TASK. Using the data below, repeat all of it precisely.

INFORMATION SHOWN.

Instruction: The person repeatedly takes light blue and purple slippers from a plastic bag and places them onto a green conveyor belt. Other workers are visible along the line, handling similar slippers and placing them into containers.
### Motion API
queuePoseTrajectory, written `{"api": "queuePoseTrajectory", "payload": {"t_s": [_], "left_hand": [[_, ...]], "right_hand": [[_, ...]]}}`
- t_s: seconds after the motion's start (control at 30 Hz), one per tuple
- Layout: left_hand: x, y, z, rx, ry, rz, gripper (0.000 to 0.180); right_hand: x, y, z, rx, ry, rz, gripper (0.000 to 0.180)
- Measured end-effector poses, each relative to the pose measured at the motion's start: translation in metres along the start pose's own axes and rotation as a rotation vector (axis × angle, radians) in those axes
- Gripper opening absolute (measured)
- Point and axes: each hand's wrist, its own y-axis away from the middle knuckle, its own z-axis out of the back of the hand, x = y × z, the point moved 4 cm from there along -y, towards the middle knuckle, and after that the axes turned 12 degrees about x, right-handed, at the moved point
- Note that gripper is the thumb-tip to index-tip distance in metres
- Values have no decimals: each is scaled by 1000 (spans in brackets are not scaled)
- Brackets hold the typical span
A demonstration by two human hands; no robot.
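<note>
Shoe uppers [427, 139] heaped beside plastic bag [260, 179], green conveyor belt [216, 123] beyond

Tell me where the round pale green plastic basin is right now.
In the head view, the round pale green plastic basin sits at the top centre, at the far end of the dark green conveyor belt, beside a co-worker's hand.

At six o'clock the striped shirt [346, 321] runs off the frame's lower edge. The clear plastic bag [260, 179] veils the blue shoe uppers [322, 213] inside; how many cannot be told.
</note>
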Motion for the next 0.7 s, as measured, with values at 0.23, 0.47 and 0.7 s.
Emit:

RESPONSE TO THIS EXERCISE.
Instruction: The person repeatedly takes light blue and purple slippers from a plastic bag and places them onto a green conveyor belt. Other workers are visible along the line, handling similar slippers and placing them into containers.
### Motion API
queuePoseTrajectory, written `{"api": "queuePoseTrajectory", "payload": {"t_s": [_], "left_hand": [[_, ...]], "right_hand": [[_, ...]]}}`
- t_s: seconds after the motion's start (control at 30 Hz), one per tuple
- Layout: left_hand: x, y, z, rx, ry, rz, gripper (0.000 to 0.180); right_hand: x, y, z, rx, ry, rz, gripper (0.000 to 0.180)
- Measured end-effector poses, each relative to the pose measured at the motion's start: translation in metres along the start pose's own axes and rotation as a rotation vector (axis × angle, radians) in those axes
- Gripper opening absolute (measured)
- Point and axes: each hand's wrist, its own y-axis away from the middle knuckle, its own z-axis out of the back of the hand, x = y × z, the point moved 4 cm from there along -y, towards the middle knuckle, and after that the axes turned 12 degrees about x, right-handed, at the moved point
- Note that gripper is the thumb-tip to index-tip distance in metres
- Values have no decimals: each is scaled by 1000 (spans in brackets are not scaled)
- Brackets hold the typical span
A demonstration by two human hands; no robot.
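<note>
Shoe uppers [427, 139] heaped beside plastic bag [260, 179], green conveyor belt [216, 123] beyond

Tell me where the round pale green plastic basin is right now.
In the head view, the round pale green plastic basin sits at the top centre, at the far end of the dark green conveyor belt, beside a co-worker's hand.

At six o'clock the striped shirt [346, 321] runs off the frame's lower edge. The clear plastic bag [260, 179] veils the blue shoe uppers [322, 213] inside; how many cannot be told.
</note>
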Motion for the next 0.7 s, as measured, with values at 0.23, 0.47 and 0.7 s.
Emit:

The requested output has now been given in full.